In this paper we apply a variation of the TI method, referred to as referenced TI, which computes a single model's normalising constant in an efficient way.
The approach is shown to be useful in practice when applied to a real problem - to perform model selection for a semi-mechanistic hierarchical Bayesian model of COVID-19 transmission in South Korea.

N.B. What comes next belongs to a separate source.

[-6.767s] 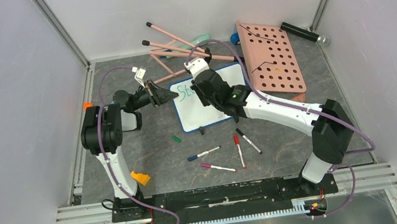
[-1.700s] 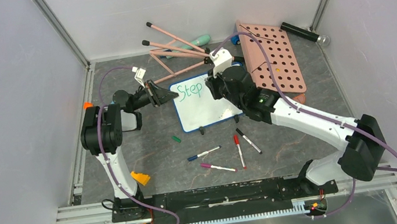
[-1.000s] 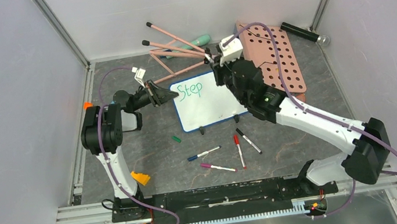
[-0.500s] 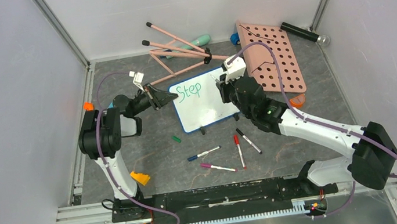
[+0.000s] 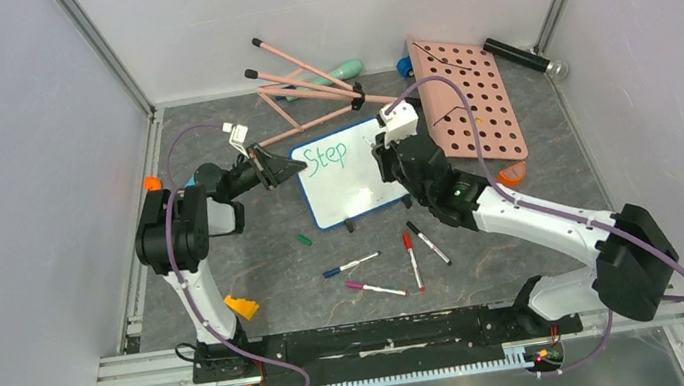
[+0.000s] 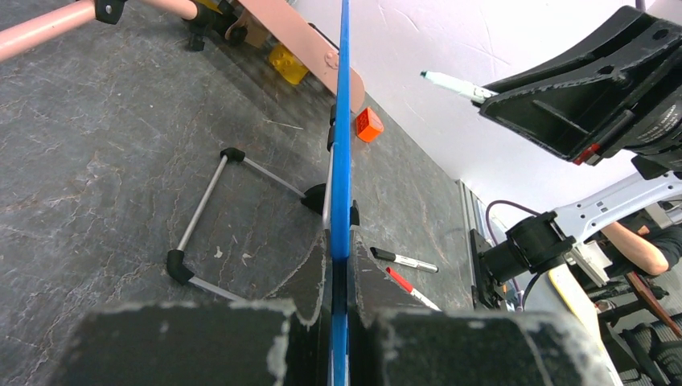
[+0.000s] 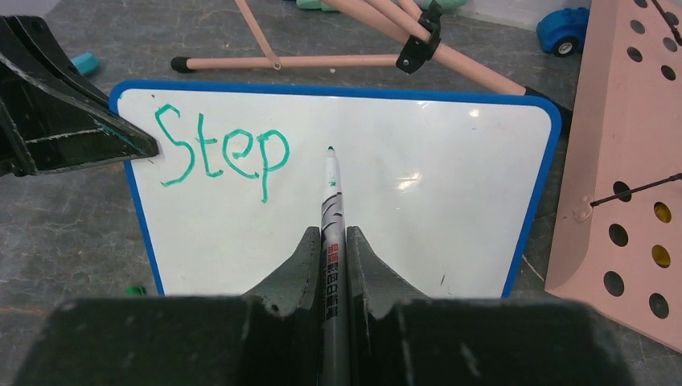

- Score: 1.9599274203282302
- License: http://arxiv.org/licenses/nonexclusive-distrib/1.0/
- Abstract: Model selection is a fundamental part of the applied Bayesian statistical
methodology. Metrics such as the Akaike Information Criterion are commonly used
in practice to select models but do not incorporate the uncertainty of the
models' parameters and can give misleading choices. One approach that uses the
full posterior distribution is to compute the ratio of two models' normalising
constants, known as the Bayes factor. Often in realistic problems, this
involves the integration of analytically intractable, high-dimensional
distributions, and therefore requires the use of stochastic methods such as
thermodynamic integration (TI). In this paper we apply a variation of the TI
method, referred to as referenced TI, which computes a single model's
normalising constant in an efficient way by using a judiciously chosen
reference density. The advantages of the approach and theoretical
considerations are set out, along with explicit pedagogical 1 and 2D examples.
Benchmarking is presented with comparable methods and we find favourable
convergence performance. The approach is shown to be useful in practice when
applied to a real problem - to perform model selection for a semi-mechanistic
hierarchical Bayesian model of COVID-19 transmission in South Korea involving
the integration of a 200D density.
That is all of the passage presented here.